One of my favorite places to visit in Washington, D.C. is about to close.
The Newseum was a must-see for news junkies. Or in my case, an opportunity to take my children to see the work of the best journalists. But come December 31, 2019, the museum for news will close. After 11 years, the money ran out in a town where free admission rules (The Smithsonians are great in so many ways).
I’ve taken both my boys to see the facility on Pennsylvania Avenue. Most recently, Levi and I toured the interactive, permanent and rotating exhibits.
The building also held events with a studio audience and a reception or two related to journalism. But the expenses were higher than incomes and in an industry where the bottom line is as important as it’s ever been, something had to give. Johns Hopkins will buy the property and the news artifacts will head into storage.

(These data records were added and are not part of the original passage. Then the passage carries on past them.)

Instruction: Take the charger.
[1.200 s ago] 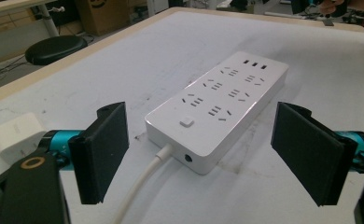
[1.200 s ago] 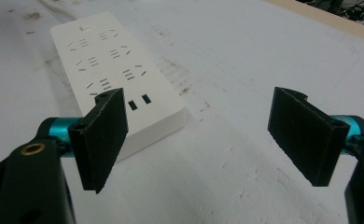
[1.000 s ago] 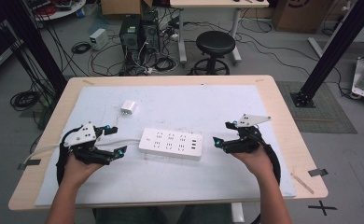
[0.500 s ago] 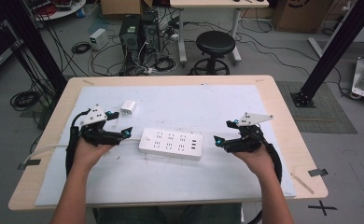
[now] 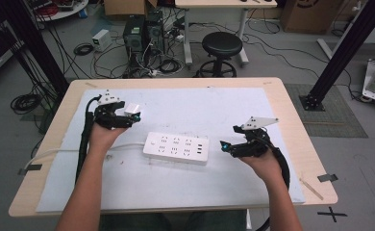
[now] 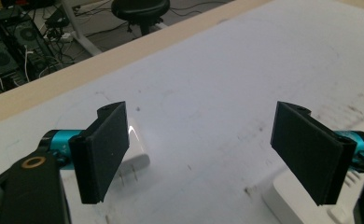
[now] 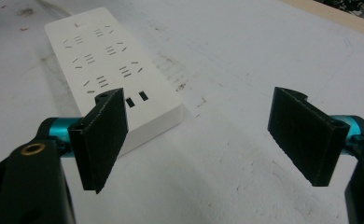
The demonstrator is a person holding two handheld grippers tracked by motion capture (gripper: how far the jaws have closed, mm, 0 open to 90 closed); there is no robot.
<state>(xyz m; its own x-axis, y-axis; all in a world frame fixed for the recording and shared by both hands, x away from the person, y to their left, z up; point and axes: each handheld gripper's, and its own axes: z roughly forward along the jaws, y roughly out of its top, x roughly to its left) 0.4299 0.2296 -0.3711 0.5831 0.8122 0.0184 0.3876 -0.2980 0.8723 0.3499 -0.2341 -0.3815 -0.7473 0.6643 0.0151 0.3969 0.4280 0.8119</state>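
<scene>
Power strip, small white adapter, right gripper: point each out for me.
power strip (image 5: 177, 148), high view, middle of its socket face
small white adapter (image 5: 131, 109), high view, its top, at the left gripper's tips
right gripper (image 5: 223, 146), high view, between its open fingertips

White power strip (image 5: 176, 148), black fingers (image 7: 103, 137)

The high view looked down on the table (image 5: 291, 120); 2 gripper views sat close above its white mat (image 6: 245, 79), which all shared.
</scene>
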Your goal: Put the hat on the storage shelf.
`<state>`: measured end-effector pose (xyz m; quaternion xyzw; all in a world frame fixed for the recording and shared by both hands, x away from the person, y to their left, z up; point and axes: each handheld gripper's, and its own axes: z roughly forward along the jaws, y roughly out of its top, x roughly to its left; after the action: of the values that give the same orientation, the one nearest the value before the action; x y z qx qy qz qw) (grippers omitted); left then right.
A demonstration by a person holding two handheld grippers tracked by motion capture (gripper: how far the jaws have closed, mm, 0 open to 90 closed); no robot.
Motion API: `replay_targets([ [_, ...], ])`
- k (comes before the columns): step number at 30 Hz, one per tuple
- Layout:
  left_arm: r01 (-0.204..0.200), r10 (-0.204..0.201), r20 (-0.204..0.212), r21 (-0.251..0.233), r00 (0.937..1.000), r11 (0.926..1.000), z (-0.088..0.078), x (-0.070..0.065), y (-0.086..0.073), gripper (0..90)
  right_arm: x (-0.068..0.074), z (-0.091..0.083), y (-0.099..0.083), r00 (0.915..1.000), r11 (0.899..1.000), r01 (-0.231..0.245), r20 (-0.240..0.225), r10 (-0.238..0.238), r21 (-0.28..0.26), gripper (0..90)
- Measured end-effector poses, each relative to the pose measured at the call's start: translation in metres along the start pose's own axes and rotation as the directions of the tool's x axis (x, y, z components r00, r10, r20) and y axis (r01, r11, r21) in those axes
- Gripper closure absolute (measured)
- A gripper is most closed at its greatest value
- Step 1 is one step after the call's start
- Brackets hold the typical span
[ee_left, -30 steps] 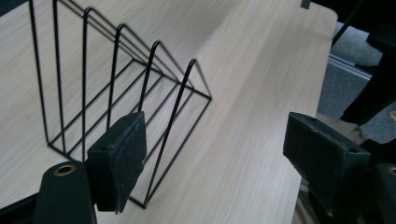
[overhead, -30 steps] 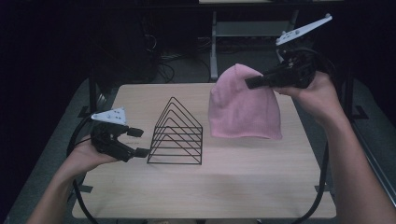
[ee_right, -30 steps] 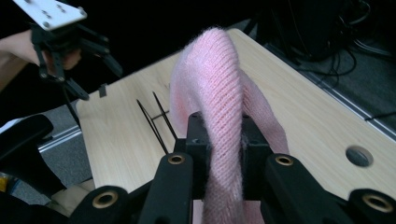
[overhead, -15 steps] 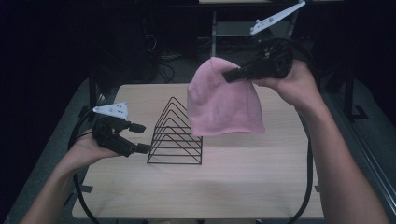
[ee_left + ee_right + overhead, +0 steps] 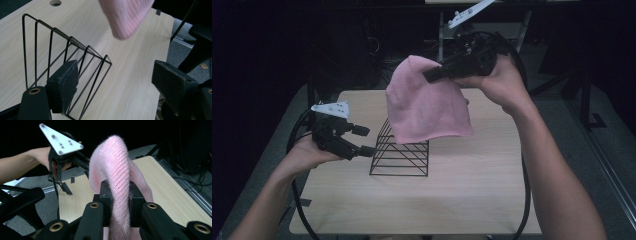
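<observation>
High view, looking down on a pale wooden table (image 5: 472, 200) in a dark room. Two bare forearms reach in from the bottom edge, each hand holding a black two-jaw gripper with a trailing cable.

On the right side, the right gripper (image 5: 432, 76) is raised above the far part of the table, its jaws clamped together on a fold near the top of a pink knitted hat (image 5: 427, 107). The hat hangs free in the air, its open end downward, above and partly in front of a black wire rack (image 5: 402, 152). The rack is shaped like a tent, a row of triangular wire loops on a rectangular base, and it stands on the table left of centre.

On the left side, the left gripper (image 5: 363, 140) is held low, just beside the rack's left end, with its jaws spread apart and nothing between them.

Left gripper view: the two padded jaws stand wide apart, the rack (image 5: 62, 65) close by one of them, and the blurred lower edge of the hat (image 5: 127, 17) hangs at the top.

Right gripper view: the hat (image 5: 120, 185) is pinched tightly between the jaws, with the other gripper (image 5: 63, 181) farther off beyond the table's edge.
</observation>
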<state>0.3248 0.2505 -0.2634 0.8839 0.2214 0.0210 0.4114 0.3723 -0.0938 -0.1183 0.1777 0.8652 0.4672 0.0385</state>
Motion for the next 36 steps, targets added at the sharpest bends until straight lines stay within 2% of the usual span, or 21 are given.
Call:
replay_targets([
  [7, 0.004, -0.004, 0.012, -0.009, 0.9999, 1.0, -0.001, 0.003, 0.005, 23.1, 0.004, 0.015, 0.012, 0.9995, 1.0, 0.017, -0.028, -0.017, 0.001, 77.8],
  [9, 0.007, -0.007, 0.014, -0.014, 0.9999, 0.9999, -0.003, 0.005, 0.007, 24.0, 0.004, 0.023, 0.017, 0.9986, 0.999, 0.036, -0.039, -0.036, 0.005, 77.8],
  [17, 0.04, -0.04, 0.006, -0.035, 0.9992, 0.9986, -0.009, 0.015, 0.008, 33.5, 0.007, 0.041, 0.032, 0.9951, 0.997, 0.072, -0.069, -0.071, 0.002, 77.8],
  [21, 0.106, -0.104, 0.042, -0.066, 0.9937, 0.9921, -0.012, 0.027, 0.005, 44.3, 0.007, 0.047, 0.039, 0.995, 0.998, 0.065, -0.076, -0.066, -0.016, 77.8],
  [26, 0.111, -0.108, 0.042, -0.08, 0.9933, 0.9906, -0.015, 0.031, 0.005, 70.8, 0.007, 0.053, 0.043, 0.9937, 0.997, 0.07, -0.085, -0.073, -0.031, 77.8],
  [28, 0.105, -0.102, 0.038, -0.083, 0.9941, 0.991, -0.015, 0.031, 0.004, 78.8, 0.006, 0.055, 0.042, 0.9934, 0.997, 0.071, -0.087, -0.074, -0.037, 77.9],
  [30, 0.097, -0.095, 0.031, -0.066, 0.995, 0.9931, -0.014, 0.031, 0.004, 82.3, 0.005, 0.057, 0.041, 0.9936, 0.997, 0.07, -0.086, -0.073, -0.041, 77.8],
  [34, 0.077, -0.077, 0.009, -0.036, 0.997, 0.9964, -0.01, 0.029, 0.003, 83.2, 0.0, 0.061, 0.034, 0.9952, 0.998, 0.054, -0.079, -0.057, -0.035, 77.8],
  [36, 0.081, -0.081, 0.0, -0.03, 0.9967, 0.9963, -0.008, 0.03, 0.001, 83.4, -0.004, 0.063, 0.029, 0.9962, 0.998, 0.042, -0.075, -0.044, -0.036, 77.8],
])
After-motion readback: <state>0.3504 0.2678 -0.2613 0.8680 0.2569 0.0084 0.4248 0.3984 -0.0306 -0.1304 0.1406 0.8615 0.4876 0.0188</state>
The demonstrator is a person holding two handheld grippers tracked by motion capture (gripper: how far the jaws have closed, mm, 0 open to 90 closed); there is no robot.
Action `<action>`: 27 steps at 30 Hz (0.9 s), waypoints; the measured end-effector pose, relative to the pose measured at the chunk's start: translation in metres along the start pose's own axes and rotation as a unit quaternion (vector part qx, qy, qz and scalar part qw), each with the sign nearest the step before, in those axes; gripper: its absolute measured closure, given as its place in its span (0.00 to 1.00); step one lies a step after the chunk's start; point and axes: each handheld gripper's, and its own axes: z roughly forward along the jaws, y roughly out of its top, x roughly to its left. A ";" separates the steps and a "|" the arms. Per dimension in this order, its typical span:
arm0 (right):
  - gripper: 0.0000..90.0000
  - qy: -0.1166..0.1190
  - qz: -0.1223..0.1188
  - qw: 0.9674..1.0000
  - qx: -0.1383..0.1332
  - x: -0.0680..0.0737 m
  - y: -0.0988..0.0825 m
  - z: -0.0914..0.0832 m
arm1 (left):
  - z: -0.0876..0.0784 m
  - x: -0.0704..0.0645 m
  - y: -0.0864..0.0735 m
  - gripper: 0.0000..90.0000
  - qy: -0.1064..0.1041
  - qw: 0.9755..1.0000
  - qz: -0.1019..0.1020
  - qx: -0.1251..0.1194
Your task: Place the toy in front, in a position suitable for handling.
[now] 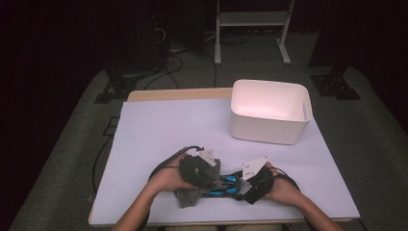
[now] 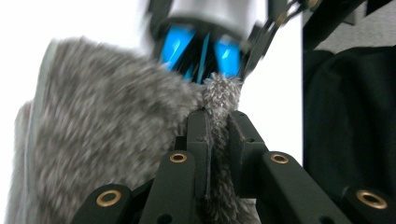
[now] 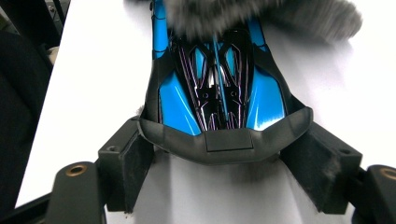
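A fold of grey fuzzy cloth point(image 2: 116, 154) is pinched between the pressed-together fingers of the left gripper point(image 2: 217, 135). The blue and black toy car point(image 3: 217, 93) is clamped at one end by the widely spread fingers of the right gripper point(image 3: 224, 163), near the table point(image 1: 159, 130) front edge, with the cloth against it.

Two hand-held black two-jaw grippers: left gripper point(image 1: 217, 179), right gripper point(image 1: 239, 186). Topped with pale grey three-cornered plates dotted with small holes. Trailed by thin black cables looping over the tabletop. Built from matte black angular linkage arms, pinned with brass-coloured ringed rivets. Lined with dark, flat rectangular pads point(image 3: 133, 161). Bare forearms, no sleeves visible.
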 end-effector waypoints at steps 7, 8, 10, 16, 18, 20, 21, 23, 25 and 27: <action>0.28 0.000 -0.001 1.000 0.001 0.000 0.000 0.000 | -0.010 0.007 -0.032 0.89 0.016 0.999 -0.039 0.000; 0.28 -0.001 -0.002 1.000 0.001 0.000 0.000 0.000 | -0.009 0.007 -0.032 0.89 0.014 0.999 -0.041 -0.005; 0.28 0.000 0.000 1.000 0.002 0.000 0.000 -0.001 | -0.007 0.007 -0.031 0.89 0.005 0.999 -0.039 -0.006; 0.27 0.002 0.009 1.000 0.002 -0.001 -0.001 -0.001 | 0.003 0.007 -0.019 0.89 -0.020 0.999 -0.027 -0.011; 0.26 0.000 0.016 1.000 0.002 -0.001 -0.002 -0.002 | 0.005 0.007 -0.018 0.89 -0.024 0.999 -0.028 -0.015; 0.25 -0.001 0.018 1.000 0.003 -0.001 -0.002 -0.003 | 0.005 0.007 -0.018 0.89 -0.025 0.999 -0.029 -0.019; 0.25 -0.002 0.019 1.000 0.006 0.000 -0.002 -0.003 | 0.006 0.007 -0.018 0.89 -0.026 0.999 -0.029 -0.022; 0.24 0.000 0.027 1.000 0.012 -0.001 -0.001 -0.005 | 0.006 0.007 -0.020 0.89 -0.028 0.999 -0.031 -0.029; 0.24 -0.001 0.030 0.999 0.017 0.000 0.000 -0.007 | 0.006 0.008 -0.021 0.89 -0.028 0.999 -0.029 -0.030; 0.24 -0.001 0.029 0.999 0.017 -0.001 0.001 -0.008 | 0.006 0.007 -0.021 0.89 -0.028 0.999 -0.032 -0.033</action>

Levi and Noah both took part in Newseum TV. And this tribute to 9-11 and the news coverage of the day was powerful. Neither of my children were alive that day and can only experience it in print or on the internet. This display of a mangled TV tower is more than just metal to me. The sections of the Berlin Wall also provided an opportunity to try and explain why it had to go up in the first place.
I enjoyed looking at the Jon Stewart jokes, Vietnam coverage and the chance to review classic clips that shaped my business.
I can’t guarantee this satellite truck from CONUS was the one I did my first uplink from, but it was the same company. The CONUS truck was on display outside the cafeteria.
Each state has representation in this town and at the Newseum, the front page of that day’s newspaper was put on display outside the front doors.
And yes, I have to include Edward R. Murrow here. Otherwise, I’ve failed you all.
Thank you Newseum for the opportunity to take my children. I hope there is a future for this type of work to be shown again.
Now I’ll have to settle for taking them to the Archives of Iowa Broadcasting at Wartburg College to get their Iowa history.